The doctors don't slip in anything. The doctors have little to do with the PED being legalized. Doctors give out steroid and HGH prescriptions willy-nilly, they don't really care about the people's health. They give shit to people because...essentially they want it. Whether or not it's legal is something they have to take up with the commission, who dubiously think that it's okay.

The reason TRT is legalized is because of the legislation of the athletic commissions. It's pathetic really, and I'm about 80 percent sure it's not allowed in other major sports.

There's really no justification for it...at all. 

I'm just intrigued to see how long this farce will continue.

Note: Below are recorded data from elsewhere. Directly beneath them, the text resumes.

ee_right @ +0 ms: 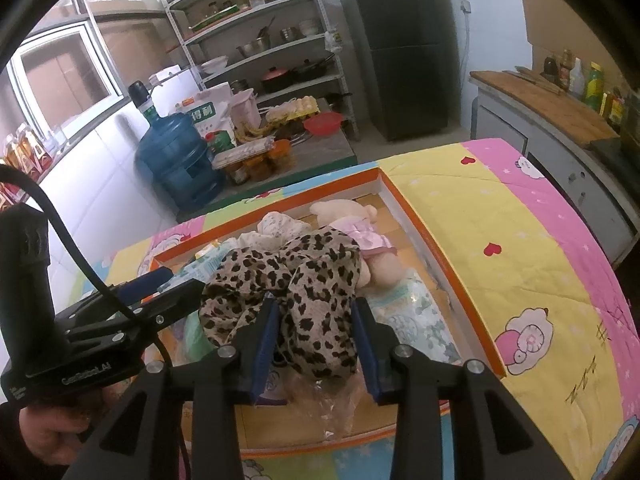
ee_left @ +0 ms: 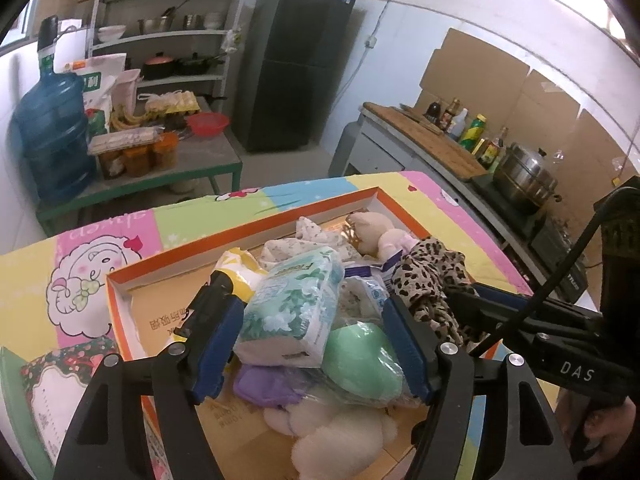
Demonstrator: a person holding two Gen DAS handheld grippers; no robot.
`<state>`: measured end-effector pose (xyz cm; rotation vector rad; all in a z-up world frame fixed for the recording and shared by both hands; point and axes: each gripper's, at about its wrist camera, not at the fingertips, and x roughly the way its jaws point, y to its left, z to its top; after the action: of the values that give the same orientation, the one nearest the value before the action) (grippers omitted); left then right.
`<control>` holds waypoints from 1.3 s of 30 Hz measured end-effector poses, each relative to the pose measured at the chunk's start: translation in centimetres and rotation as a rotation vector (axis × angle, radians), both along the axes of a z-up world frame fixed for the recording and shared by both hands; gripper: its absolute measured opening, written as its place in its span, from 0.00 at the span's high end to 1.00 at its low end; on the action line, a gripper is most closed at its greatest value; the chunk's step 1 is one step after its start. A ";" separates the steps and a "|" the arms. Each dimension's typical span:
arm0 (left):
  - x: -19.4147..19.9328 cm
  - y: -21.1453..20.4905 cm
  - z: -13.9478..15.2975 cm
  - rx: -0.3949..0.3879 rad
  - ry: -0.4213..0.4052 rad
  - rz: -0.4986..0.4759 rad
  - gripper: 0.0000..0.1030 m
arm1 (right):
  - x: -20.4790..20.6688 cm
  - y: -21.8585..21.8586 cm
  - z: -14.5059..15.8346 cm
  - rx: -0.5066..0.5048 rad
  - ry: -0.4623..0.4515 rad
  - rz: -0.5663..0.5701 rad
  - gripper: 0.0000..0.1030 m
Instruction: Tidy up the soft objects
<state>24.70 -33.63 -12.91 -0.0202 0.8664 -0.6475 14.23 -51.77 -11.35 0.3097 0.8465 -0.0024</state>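
An orange-rimmed cardboard tray (ee_left: 248, 226) on the cartoon quilt holds a heap of soft things. My left gripper (ee_left: 308, 312) is open; its jaws straddle a green-and-white tissue pack (ee_left: 294, 312), with a bagged green item (ee_left: 360, 360), a purple cloth (ee_left: 264, 384) and a white fluffy toy (ee_left: 340, 440) below. My right gripper (ee_right: 314, 312) is shut on a leopard-print cloth (ee_right: 288, 276) over the tray (ee_right: 436, 240). A plush doll in a pink dress (ee_right: 360, 236) lies behind the cloth. A wrapped tissue pack (ee_right: 412, 320) lies to the right of it.
The quilt (ee_right: 520, 260) covers the table around the tray. Behind stand a blue water jug (ee_left: 52, 136), a low table with jars and a red bowl (ee_left: 208, 124), metal shelves, a dark fridge (ee_left: 300, 56), and a counter with bottles and a steel pot (ee_left: 524, 172).
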 end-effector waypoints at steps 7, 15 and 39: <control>-0.9 0.0 0.9 0.000 -0.023 -0.010 0.28 | -0.8 -0.3 0.6 0.000 -0.012 -0.019 0.64; -2.0 0.5 1.6 -0.007 -0.035 -0.010 0.28 | -1.8 -0.2 1.3 0.000 -0.024 -0.029 0.64; -7.8 5.1 7.0 -0.047 -0.103 0.141 0.28 | -3.9 1.7 3.4 0.044 -0.106 0.018 0.64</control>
<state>16.91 -28.56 -5.92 -0.0887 0.7430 -0.5324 10.32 -50.04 -7.99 0.3405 0.7451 0.0489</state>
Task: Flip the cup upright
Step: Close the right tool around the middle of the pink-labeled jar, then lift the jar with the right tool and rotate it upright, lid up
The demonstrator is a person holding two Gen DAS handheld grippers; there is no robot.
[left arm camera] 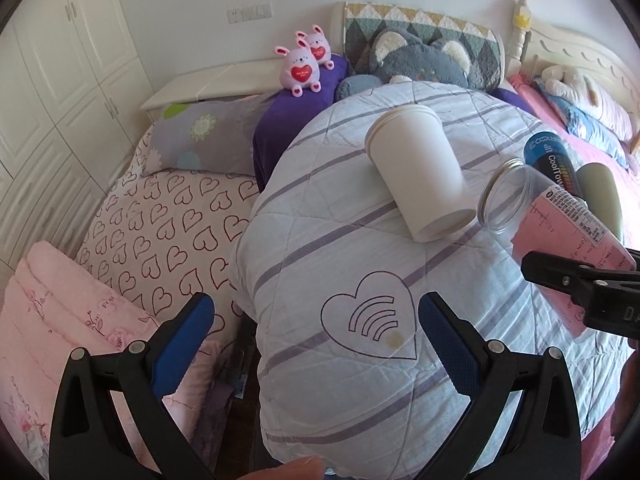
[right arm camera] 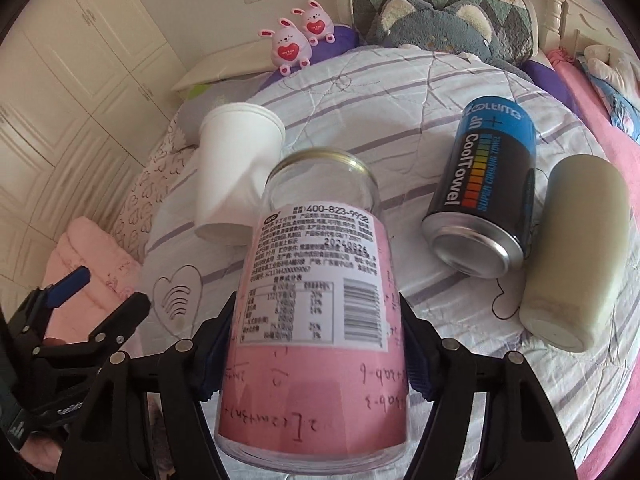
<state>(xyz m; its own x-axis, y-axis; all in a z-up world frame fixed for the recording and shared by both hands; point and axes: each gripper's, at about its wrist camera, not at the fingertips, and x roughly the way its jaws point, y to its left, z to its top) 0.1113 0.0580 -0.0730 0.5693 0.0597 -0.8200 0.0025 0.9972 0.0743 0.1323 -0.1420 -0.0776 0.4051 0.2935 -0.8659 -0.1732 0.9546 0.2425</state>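
Note:
A clear jar with a pink label [right arm camera: 316, 320] is held between the blue pads of my right gripper [right arm camera: 316, 312], tilted, mouth pointing away; it also shows in the left wrist view [left arm camera: 560, 220]. A white paper cup [left arm camera: 420, 172] lies on its side on the striped quilt [left arm camera: 360, 264], also seen in the right wrist view [right arm camera: 236, 176]. My left gripper [left arm camera: 316, 320] is open and empty, hovering over the quilt's heart print, short of the cup. It appears at lower left in the right wrist view [right arm camera: 100, 300].
A blue and black CoolTowel can [right arm camera: 484, 192] and a pale cream cup [right arm camera: 576, 252] lie on their sides on the quilt at right. Pink bunny toys [left arm camera: 304, 64], a grey plush [left arm camera: 420, 60] and pillows sit at the headboard. White wardrobe [left arm camera: 60, 80] at left.

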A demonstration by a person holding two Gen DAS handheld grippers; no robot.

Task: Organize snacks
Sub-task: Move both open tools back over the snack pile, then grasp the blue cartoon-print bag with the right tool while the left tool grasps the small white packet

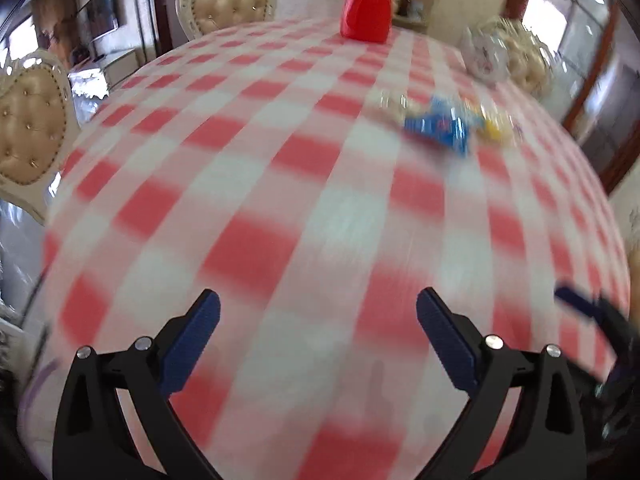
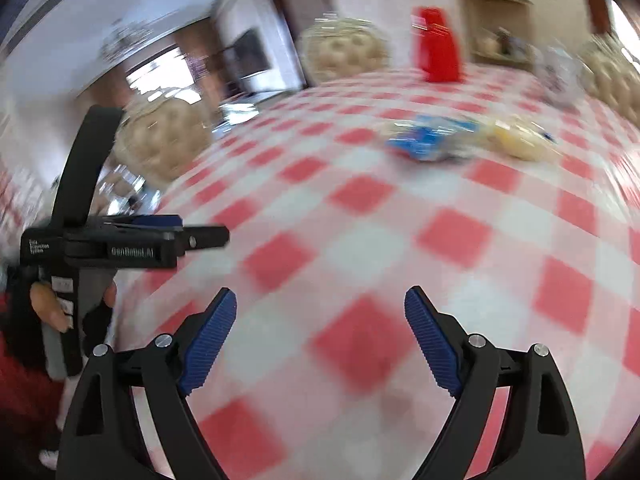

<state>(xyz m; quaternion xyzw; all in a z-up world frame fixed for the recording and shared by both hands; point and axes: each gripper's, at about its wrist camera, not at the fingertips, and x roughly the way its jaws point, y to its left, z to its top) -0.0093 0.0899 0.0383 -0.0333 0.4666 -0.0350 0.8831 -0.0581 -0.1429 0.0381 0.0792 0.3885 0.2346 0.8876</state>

Oh and by the way......it's going to be great in like 20 years when all these dickheads have keeled over because of accelerated aging, how they suddenly start talking about how terrible TRT is and of course, ban it's use. :confused05:


----------



## Soojooko (Jun 4, 2009)

Budhisten said:


> I think I did, is this the one you're thinking about?
> 
> http://www.mmaforum.com/ufc/99959-outside-view-mma-drugtesting.html
> 
> Here's a quote:


Bingo. Thanks Bud.

I don't really see how anybody can read that thread and still think its legitimate for a fighter to receive TRT.


----------



## Roflcopter (Sep 5, 2008)

Well, enjoy taking those injections for the next 30 years you are living Rampage, they won't make you a better fighter and now you get to waste countless dollars on them just so you don't shrivel up and die! :thumb02:

But I'm sure the next 5 or so years will be great.


----------



## SmackyBear (Feb 14, 2008)

Budhisten said:


> If your testosterone drops naturally when you get older, won't it be natural to have low testosterone levels? Using TRT to mimic the testosterone levels of a 23 year old is very unnatural and unsportsmanlike in my book...
> 
> Low testosterone at an early age is often cause by previous abuse of steroids of some kind as well...
> 
> ...


This pretty much sums up my feelings.

Two Olympic therapuetic use exemptions in history, but six current mixed martial artists (Hendo, Sonnen, Hallman, Duffee, Marquardt, and now Rampage) that we know of need it? Either legitimate need for TRT is insanely prevalent in MMA compared to other sports, or our athletic commissions aren't quite as stringent as WADA.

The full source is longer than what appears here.